■ Exercise
What you return should be the full listing, copied exactly and stripped of its pictures.

### Available data ###

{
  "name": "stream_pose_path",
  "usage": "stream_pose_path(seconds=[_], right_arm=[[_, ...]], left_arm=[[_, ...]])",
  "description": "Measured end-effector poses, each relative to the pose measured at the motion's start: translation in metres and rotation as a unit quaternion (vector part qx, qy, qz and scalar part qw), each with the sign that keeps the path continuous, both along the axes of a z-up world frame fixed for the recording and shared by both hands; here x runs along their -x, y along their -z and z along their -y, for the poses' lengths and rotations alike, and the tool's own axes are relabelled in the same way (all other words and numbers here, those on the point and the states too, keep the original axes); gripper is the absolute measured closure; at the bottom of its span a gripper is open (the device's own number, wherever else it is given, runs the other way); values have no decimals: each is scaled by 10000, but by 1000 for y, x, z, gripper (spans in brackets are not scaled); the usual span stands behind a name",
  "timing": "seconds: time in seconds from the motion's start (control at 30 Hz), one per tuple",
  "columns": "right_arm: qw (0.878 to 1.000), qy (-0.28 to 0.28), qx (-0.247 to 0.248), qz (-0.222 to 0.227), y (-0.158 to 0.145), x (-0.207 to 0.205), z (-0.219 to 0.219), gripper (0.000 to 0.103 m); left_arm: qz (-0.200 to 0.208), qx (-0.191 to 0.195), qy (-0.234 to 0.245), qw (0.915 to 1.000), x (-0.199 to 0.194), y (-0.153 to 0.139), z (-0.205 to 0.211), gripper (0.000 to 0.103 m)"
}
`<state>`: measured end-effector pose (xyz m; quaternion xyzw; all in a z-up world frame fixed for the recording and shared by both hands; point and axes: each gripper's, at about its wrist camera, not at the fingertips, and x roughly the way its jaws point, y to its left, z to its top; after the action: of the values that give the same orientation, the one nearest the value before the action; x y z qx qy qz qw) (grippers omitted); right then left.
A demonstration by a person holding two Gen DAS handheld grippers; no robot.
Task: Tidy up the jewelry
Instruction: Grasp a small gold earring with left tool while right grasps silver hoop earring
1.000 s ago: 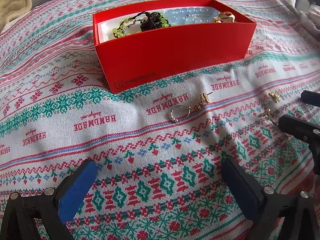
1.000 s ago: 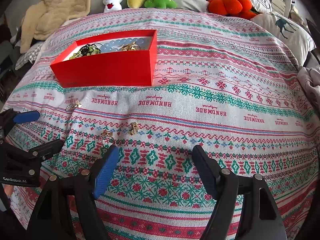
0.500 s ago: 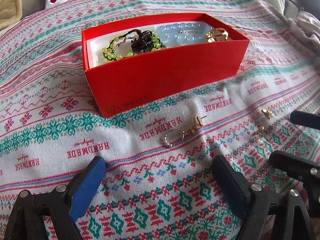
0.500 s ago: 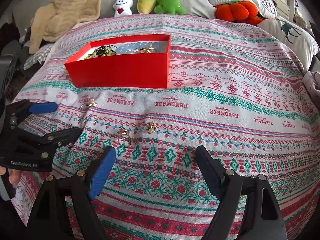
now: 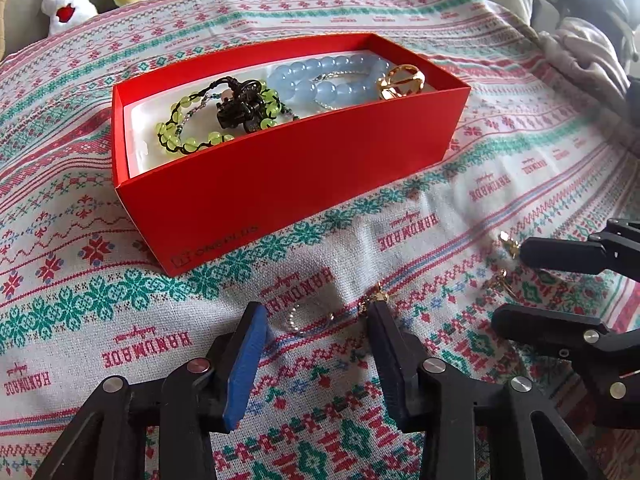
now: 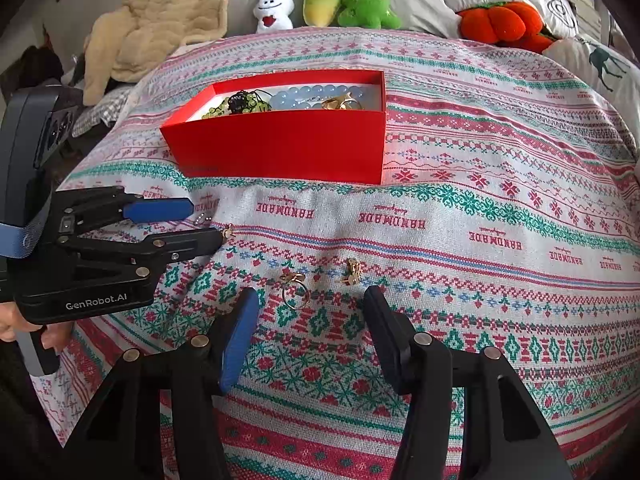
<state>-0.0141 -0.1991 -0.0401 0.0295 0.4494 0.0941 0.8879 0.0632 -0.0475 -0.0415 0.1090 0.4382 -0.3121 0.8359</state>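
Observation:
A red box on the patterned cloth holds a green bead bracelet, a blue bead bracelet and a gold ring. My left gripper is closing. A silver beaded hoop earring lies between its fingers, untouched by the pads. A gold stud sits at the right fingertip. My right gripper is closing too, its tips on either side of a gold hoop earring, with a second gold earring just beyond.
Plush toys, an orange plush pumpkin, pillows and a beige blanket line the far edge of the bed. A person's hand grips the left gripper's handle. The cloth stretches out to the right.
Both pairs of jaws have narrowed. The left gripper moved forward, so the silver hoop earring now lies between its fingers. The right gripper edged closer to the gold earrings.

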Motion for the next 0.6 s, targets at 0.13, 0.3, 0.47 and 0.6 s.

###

■ Answer space
{
  "name": "stream_pose_path",
  "usage": "stream_pose_path(seconds=[_], right_arm=[[_, ...]], left_arm=[[_, ...]])",
  "description": "Measured end-effector poses, each relative to the pose measured at the motion's start: translation in metres and rotation as a unit quaternion (vector part qx, qy, qz and scalar part qw), each with the sign that keeps the path continuous, both along the axes of a z-up world frame fixed for the recording and shared by both hands; here x runs along their -x, y along their -z and z along their -y, for the poses' lengths and rotations alike, and the tool's own axes are relabelled in the same way (all other words and numbers here, those on the point and the states too, keep the original axes); gripper is the absolute measured closure; at the bottom of its span a gripper is open (the device's own number, wherever else it is given, runs the other way); values have no decimals: each is scaled by 10000, but by 1000 for y, x, z, gripper (spans in brackets are not scaled); the usual span stands behind a name",
  "timing": "seconds: time in seconds from the motion's start (control at 30 Hz), one per tuple",
  "columns": "right_arm: qw (0.878 to 1.000), qy (-0.28 to 0.28), qx (-0.247 to 0.248), qz (-0.222 to 0.227), y (-0.158 to 0.145), x (-0.207 to 0.205), z (-0.219 to 0.219), gripper (0.000 to 0.103 m); left_arm: qz (-0.200 to 0.208), qx (-0.191 to 0.195), qy (-0.234 to 0.245), qw (0.915 to 1.000), x (-0.199 to 0.194), y (-0.153 to 0.139), z (-0.205 to 0.211), gripper (0.000 to 0.103 m)"
}
`<state>`: measured end-effector pose (xyz m; quaternion xyzw; all in a z-up world frame fixed for the recording and shared by both hands; point and axes: each gripper's, at about its wrist camera, not at the fingertips, and x roughly the way its jaws point, y to its left, z to its top; after the action: of the values that give the same orientation, the one nearest the value before the action; x y z qx qy qz qw) (grippers omitted); right then left.
A demonstration by a person holding two Gen DAS handheld grippers; no robot.
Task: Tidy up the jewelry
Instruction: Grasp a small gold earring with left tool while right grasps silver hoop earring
1.000 s ago: 
1.000 s ago: 
0.500 s ago: 
0.500 s ago: 
now: 
now: 
<state>-0.0141 -0.1991 -0.0401 0.0295 0.4494 0.0941 0.8879 0.0632 -0.0475 -0.0415 0.1090 0.4382 -0.3121 0.8359</state>
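Observation:
A red box on the patterned cloth holds a green bead bracelet, a blue bead bracelet and a gold ring. My left gripper is closing. A silver beaded hoop earring lies between its fingers, untouched by the pads. A gold stud sits at the right fingertip. My right gripper is closing too, its tips on either side of a gold hoop earring, with a second gold earring just beyond.
Plush toys, an orange plush pumpkin, pillows and a beige blanket line the far edge of the bed. A person's hand grips the left gripper's handle. The cloth stretches out to the right.
Both pairs of jaws have narrowed. The left gripper moved forward, so the silver hoop earring now lies between its fingers. The right gripper edged closer to the gold earrings.
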
Motion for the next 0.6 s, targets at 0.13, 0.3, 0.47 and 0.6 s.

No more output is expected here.